With respect to anthocyanins, blueberry flavonoids supplement (579 mg/d) for 7 days induce cognitive improvements in young and aged adults [24]. Similar results were found after 3 months (long-term supplementation) with blueberry juice in older adults with cognitive impairment in working memory [25]. Some studies address the cognitive impact of a single dose of a blueberry juice in children (8–10 years old) [26]. This study showed for the first time a cognitive benefit for acute flavonoid intervention in children. Another study with 30 g of lyophilized anthocyanins, equivalent to 240 g or 1½ cups of fresh blueberries, demonstrated beneficial cognitive effects on memory and attention, not extending reading ability, in healthy children of 7–10 years of age. These findings increase the growing body of evidence that flavonoids are beneficial to healthy brain function [27].

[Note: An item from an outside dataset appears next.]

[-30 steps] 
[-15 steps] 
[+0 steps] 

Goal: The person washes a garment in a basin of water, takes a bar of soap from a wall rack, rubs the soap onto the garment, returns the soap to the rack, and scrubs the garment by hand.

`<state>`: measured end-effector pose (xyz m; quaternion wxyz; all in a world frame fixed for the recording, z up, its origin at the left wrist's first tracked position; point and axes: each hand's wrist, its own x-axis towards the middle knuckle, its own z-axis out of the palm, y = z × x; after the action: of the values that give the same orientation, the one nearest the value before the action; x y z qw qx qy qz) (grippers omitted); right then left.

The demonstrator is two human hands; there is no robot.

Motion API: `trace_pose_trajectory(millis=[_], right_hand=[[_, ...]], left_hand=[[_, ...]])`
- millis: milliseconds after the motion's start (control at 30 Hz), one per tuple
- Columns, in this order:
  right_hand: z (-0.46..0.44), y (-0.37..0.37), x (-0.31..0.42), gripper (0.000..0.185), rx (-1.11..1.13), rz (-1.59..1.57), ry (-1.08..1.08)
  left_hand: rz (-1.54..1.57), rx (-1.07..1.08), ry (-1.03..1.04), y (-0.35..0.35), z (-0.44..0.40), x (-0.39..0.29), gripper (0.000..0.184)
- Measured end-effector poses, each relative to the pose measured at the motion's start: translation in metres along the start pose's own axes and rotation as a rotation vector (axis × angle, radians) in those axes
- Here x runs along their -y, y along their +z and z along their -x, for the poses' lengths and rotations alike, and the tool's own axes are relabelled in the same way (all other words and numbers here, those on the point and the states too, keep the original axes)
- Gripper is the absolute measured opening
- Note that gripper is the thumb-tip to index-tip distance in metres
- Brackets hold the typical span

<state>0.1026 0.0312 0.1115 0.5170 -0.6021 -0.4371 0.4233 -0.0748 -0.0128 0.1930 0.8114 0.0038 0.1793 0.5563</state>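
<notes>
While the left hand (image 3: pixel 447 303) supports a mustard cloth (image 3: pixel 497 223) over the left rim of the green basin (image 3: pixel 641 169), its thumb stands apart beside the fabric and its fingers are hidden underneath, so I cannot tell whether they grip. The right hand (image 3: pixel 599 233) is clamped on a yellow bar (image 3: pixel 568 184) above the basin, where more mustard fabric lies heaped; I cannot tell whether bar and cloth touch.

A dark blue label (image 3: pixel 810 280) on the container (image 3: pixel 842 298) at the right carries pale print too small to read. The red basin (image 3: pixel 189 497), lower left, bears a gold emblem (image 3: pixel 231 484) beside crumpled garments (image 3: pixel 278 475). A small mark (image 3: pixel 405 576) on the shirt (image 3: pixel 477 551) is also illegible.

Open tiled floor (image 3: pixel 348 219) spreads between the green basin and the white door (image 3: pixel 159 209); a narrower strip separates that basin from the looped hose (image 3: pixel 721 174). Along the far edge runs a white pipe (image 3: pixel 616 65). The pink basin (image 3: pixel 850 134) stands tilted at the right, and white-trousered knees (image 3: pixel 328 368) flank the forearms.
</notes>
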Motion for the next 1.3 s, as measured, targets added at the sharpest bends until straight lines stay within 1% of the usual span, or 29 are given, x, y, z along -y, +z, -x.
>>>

Finally, precise estimation of nutrient intake is essential for establishing a relationship between diet and cognitive function. However, estimations of dietary flavonoid intake need to take into account their complexity and variability. More recently, a review reported wide range for mean total flavonoid intakes between 209 and 1017 mg/d (mean 435 mg/d) in European, US, and Australian adult populations [28]. In Brazil, the estimate is between 60 and 106 mg/d [29]. There are substantial variations in population estimates of dietary flavonoid intake, which may be associated to true differences in dietary patterns, such as differences in the food supply and cultural eating patterns between countries. Further studies are required to address and to detect effects of dietary interventions on human cognitive functions.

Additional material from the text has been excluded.